## Exercise instructions
There are pictures in the records below; leave them out and set down exactly the lines from the one holding "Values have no" through the one holding "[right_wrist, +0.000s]".

## The data
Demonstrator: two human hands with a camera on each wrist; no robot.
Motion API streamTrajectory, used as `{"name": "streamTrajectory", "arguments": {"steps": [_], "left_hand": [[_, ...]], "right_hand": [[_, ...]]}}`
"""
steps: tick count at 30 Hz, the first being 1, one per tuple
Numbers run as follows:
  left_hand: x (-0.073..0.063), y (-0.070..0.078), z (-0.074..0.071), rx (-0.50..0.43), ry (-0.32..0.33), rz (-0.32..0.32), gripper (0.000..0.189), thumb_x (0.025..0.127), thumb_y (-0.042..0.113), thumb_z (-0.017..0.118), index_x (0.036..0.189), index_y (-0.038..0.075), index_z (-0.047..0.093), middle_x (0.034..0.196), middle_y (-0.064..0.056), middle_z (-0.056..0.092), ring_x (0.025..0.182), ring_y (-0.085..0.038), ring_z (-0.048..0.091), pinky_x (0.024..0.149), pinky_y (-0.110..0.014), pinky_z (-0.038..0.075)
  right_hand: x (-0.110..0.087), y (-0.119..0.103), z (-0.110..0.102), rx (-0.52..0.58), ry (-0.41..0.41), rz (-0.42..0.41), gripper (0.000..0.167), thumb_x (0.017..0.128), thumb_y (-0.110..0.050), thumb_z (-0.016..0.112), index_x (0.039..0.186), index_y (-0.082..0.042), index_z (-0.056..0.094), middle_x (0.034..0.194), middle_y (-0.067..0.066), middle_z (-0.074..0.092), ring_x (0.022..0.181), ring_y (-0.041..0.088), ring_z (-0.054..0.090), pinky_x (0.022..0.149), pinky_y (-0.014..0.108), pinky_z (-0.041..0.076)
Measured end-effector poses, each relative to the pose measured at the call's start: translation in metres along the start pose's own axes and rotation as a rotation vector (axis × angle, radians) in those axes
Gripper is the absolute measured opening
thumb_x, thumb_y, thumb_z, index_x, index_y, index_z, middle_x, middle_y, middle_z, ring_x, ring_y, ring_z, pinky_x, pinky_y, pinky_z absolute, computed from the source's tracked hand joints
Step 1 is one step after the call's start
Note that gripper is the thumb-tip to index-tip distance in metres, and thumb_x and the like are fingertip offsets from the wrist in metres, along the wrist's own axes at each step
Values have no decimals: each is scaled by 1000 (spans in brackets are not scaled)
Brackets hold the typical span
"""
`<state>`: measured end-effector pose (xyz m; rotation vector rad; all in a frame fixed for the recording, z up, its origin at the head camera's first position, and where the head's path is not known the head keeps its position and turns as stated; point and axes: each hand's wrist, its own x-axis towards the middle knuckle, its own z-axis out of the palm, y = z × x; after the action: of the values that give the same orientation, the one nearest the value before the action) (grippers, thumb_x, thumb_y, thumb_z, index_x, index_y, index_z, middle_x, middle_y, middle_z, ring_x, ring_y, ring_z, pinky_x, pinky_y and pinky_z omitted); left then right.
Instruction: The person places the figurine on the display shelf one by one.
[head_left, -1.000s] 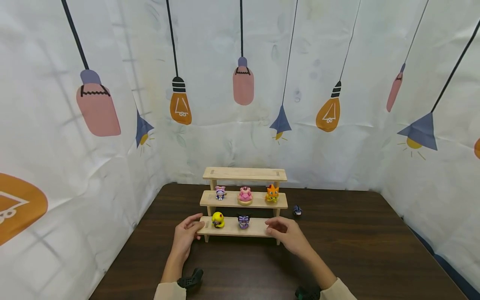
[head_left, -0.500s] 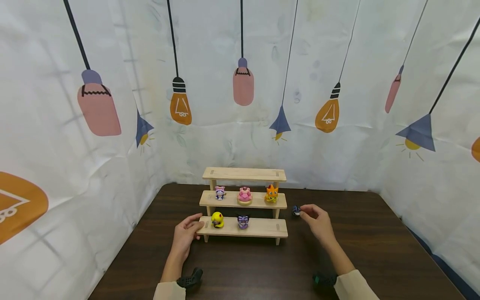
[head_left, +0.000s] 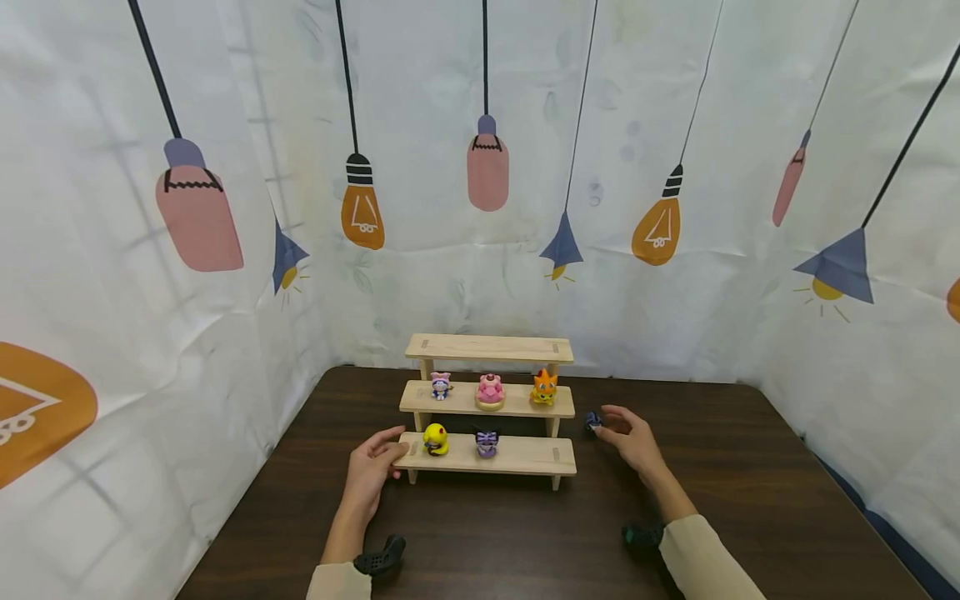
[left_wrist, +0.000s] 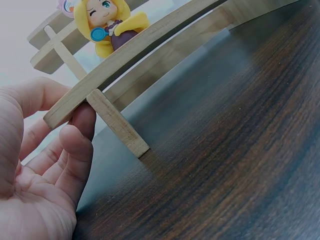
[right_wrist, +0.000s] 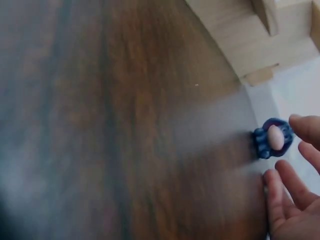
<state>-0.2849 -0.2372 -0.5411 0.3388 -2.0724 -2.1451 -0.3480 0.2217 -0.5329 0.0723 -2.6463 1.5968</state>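
My left hand (head_left: 373, 468) grips the left end of a three-step wooden display stand (head_left: 517, 452), its thumb and fingers about the lowest board, as the left wrist view shows. On that board sit a yellow-hooded figurine (head_left: 435, 439) and a purple figurine with a bow (head_left: 487, 443). To the right of the stand, my right hand (head_left: 633, 440) pinches a small dark-blue figurine (right_wrist: 274, 138) with its fingertips, low over the table. Its pale oval part faces the right wrist camera, and the fingertips are at its head.
The middle step bears a small pink-and-white figurine (head_left: 440, 386), a pink one (head_left: 491, 392) and an orange one (head_left: 543, 387). A top board (head_left: 487, 347) stands behind them. The dark wooden table (head_left: 480, 542) ends at a white lamp-print curtain (head_left: 450, 283).
My right hand has left the right end of the lowest board and moved right to the dark-blue figurine, which now looks slightly turned. My left hand stays on the stand.
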Motion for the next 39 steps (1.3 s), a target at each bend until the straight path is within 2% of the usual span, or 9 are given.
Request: {"name": "streamTrajectory", "arguments": {"steps": [7, 16, 27, 39], "left_hand": [[0, 0, 0, 3, 0, 0, 42, 95, 12, 71, 135, 4, 64, 93, 3, 75, 68, -11, 61, 57, -24, 53], [0, -1, 1, -3, 1, 0, 40, 95, 11, 71, 134, 4, 65, 92, 4, 74, 68, -11, 60, 57, -24, 53], [-1, 0, 0, 4, 0, -1, 43, 95, 10, 70, 136, 2, 63, 93, 4, 74, 69, -12, 60, 58, -24, 53], [0, -1, 0, -12, -6, 3, 44, 95, 9, 71, 137, 1, 62, 93, 3, 74, 68, -11, 61, 57, -23, 52]], "right_hand": [[12, 5, 9, 21, 17, 20, 57, 98, -24, 70, 150, -10, 50, 146, 23, 55, 131, 41, 53, 103, 55, 50], [18, 3, 13, -17, 13, 28, 54, 98, -20, 70, 148, -6, 52, 144, 26, 55, 129, 42, 54, 103, 54, 50], [19, -1, 14, -28, 5, 52, 52, 97, -15, 71, 146, -6, 55, 144, 27, 55, 128, 41, 54, 105, 55, 48], [19, 0, 13, -19, -2, 61, 53, 96, -18, 72, 146, -7, 55, 143, 26, 55, 127, 41, 54, 103, 55, 48]]}}
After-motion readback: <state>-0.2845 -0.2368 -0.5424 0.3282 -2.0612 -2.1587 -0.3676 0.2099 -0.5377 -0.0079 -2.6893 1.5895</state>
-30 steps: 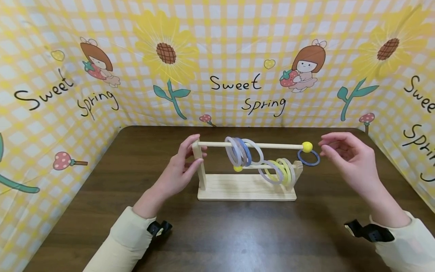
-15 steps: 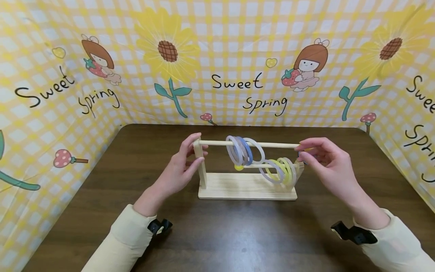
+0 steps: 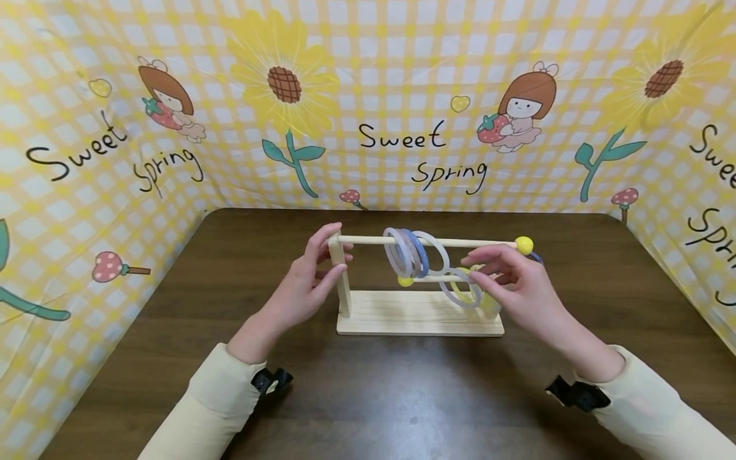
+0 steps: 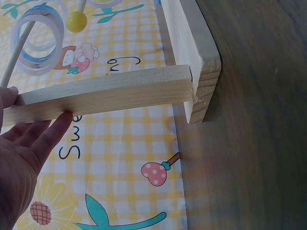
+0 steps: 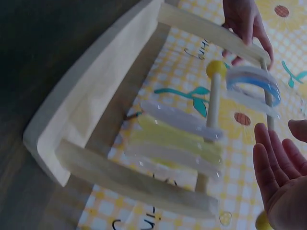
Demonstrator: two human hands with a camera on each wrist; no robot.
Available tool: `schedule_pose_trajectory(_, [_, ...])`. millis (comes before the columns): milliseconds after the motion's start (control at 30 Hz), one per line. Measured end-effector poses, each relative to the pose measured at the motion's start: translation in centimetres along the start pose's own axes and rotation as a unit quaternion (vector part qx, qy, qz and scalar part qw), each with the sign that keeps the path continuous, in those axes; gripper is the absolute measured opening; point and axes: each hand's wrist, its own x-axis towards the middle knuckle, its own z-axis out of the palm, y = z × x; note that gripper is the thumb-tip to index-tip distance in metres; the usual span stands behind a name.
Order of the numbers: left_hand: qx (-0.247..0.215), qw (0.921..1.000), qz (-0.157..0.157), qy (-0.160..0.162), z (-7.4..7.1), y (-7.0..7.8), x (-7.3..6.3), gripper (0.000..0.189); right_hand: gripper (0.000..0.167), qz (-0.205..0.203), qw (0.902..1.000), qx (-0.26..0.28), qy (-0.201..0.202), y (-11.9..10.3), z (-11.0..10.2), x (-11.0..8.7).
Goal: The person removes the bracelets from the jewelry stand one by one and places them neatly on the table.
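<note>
My left hand [image 3: 301,284] grips the left post [image 3: 342,287] of a wooden stand, thumb in front and fingers behind; the left wrist view shows the same post [image 4: 129,88]. Several clear, white and blue rings [image 3: 422,255] hang on the upper rod [image 3: 365,240], which ends in a yellow ball [image 3: 524,245]. My right hand [image 3: 526,291] hovers before the stand's right part, thumb and fingers apart. In the right wrist view that hand [image 5: 285,182] holds nothing, near the upper rod. Lilac, yellow and clear rings [image 5: 177,136] hang on the lower rod, partly hidden in the head view.
The stand's flat base [image 3: 420,316] rests on a dark wooden table [image 3: 356,396]. Behind the upper ball shows part of another blue ring [image 3: 536,257]. A yellow checked cloth [image 3: 368,76] surrounds the table at the back and sides.
My right hand has moved left from beyond the upper rod's ball, past it, to the front of the lower rings. The left hand keeps its grip on the post.
</note>
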Motion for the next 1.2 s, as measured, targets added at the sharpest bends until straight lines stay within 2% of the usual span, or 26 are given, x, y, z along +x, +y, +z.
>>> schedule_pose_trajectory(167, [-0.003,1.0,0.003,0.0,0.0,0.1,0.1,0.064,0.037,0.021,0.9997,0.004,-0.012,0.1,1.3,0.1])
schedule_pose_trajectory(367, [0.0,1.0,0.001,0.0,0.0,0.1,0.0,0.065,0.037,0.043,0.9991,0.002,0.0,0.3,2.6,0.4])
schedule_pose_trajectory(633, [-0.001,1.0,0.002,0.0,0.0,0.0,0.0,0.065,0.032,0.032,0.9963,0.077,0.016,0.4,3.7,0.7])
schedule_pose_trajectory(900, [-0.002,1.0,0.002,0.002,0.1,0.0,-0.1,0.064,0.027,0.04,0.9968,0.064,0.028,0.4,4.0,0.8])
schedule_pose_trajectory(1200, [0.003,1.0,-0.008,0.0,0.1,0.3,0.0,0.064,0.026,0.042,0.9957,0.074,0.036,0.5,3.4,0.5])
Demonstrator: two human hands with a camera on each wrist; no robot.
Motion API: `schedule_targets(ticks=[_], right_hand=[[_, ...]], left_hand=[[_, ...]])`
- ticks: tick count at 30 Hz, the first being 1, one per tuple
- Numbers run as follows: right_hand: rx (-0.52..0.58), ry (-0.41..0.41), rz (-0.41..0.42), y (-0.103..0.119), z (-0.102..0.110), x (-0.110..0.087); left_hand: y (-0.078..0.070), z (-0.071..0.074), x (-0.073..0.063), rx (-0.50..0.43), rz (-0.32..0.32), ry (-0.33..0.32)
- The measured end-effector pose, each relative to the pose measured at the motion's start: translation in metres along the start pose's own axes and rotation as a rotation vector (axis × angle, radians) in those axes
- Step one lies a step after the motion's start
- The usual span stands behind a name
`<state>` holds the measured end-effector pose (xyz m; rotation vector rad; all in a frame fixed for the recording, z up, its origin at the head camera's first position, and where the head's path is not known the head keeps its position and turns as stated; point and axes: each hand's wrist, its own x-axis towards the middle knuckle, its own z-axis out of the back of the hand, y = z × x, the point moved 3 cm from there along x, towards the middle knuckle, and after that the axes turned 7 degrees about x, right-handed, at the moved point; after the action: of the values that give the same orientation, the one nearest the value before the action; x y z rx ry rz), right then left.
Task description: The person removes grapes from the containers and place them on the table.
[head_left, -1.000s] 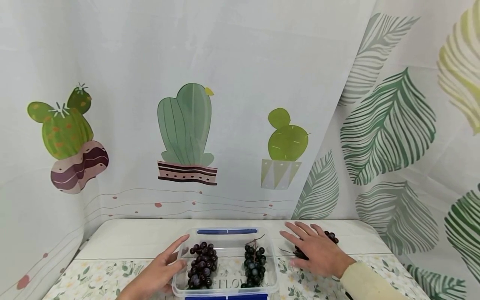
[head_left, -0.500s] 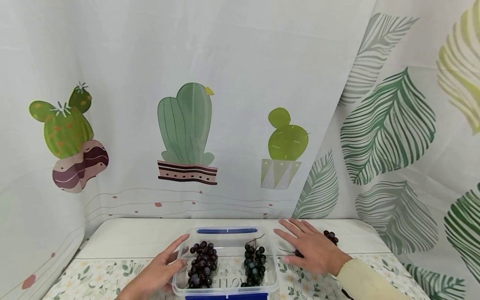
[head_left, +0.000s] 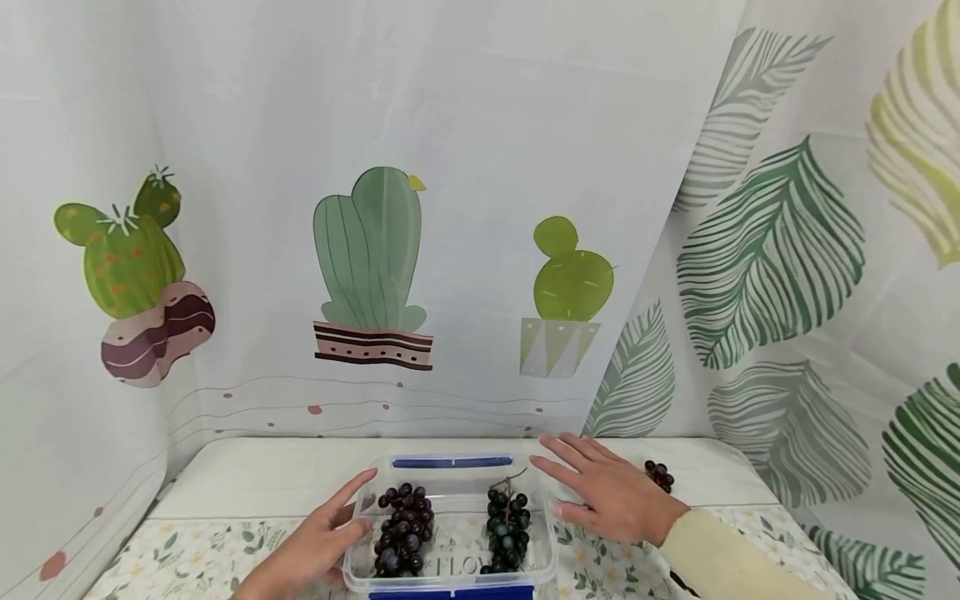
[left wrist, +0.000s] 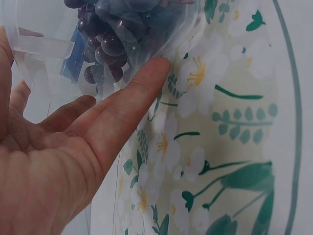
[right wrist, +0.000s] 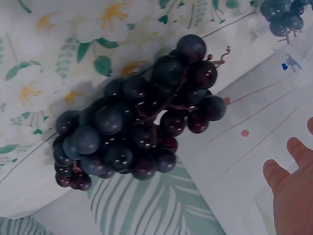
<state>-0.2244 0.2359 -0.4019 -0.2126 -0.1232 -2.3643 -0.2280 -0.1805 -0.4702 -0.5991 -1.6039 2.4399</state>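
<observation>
My left hand [head_left: 318,537] rests at the left side of a clear plastic container [head_left: 547,558] with blue clips. In the left wrist view, its fingers [left wrist: 134,98] reach out straight along the container's outside. Inside the container lie a dark purple bunch of grapes [head_left: 405,533] on the left and a blackish bunch with a bare stem [head_left: 507,529] on the right. My right hand [head_left: 611,496] hovers just right of the container, fingers spread and holding nothing. Another bunch of grapes [right wrist: 132,122] lies on the table; the head view shows only its far end, past the hand.
A table cover with floral print in front and plain white behind [head_left: 262,475] lies beneath everything. Behind the table hangs a white curtain [head_left: 480,250] printed with cacti, and one with leaves [head_left: 780,250] joins it on the right.
My right hand has moved left, off the grape bunch and toward the container, uncovering more of the bunch's far end. The left hand and container have stayed in place.
</observation>
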Motion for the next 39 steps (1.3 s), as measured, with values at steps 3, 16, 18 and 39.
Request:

## Solved exercise
Values have no decimals: each is scaled by 1000 (spans in brackets are not scaled)
Brackets hold the typical span
"""
`<state>`: measured end-effector pose (xyz m; rotation vector rad; all in a frame fixed for the recording, z up, its origin at the head camera's first position, and where the head's path is not known the head keeps its position and turns as stated; point and axes: each hand's wrist, its own x-axis towards the middle knuckle, its own z-axis out of the palm, y = z × x; after the action: of the values that give the same orientation, the one nearest the value before the action) (grippers, thumb_x, thumb_y, thumb_z, index_x, index_y, index_z, middle_x, middle_y, middle_z, ring_x, ring_y, ring_z, pinky_x, pinky_y and pinky_z omitted); left then right.
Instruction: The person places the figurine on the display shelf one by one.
[head_left, -1.000s] 
[head_left, -0.500s] 
[head_left, +0.000s] 
[left_wrist, +0.000s] 
[right_wrist, +0.000s] 

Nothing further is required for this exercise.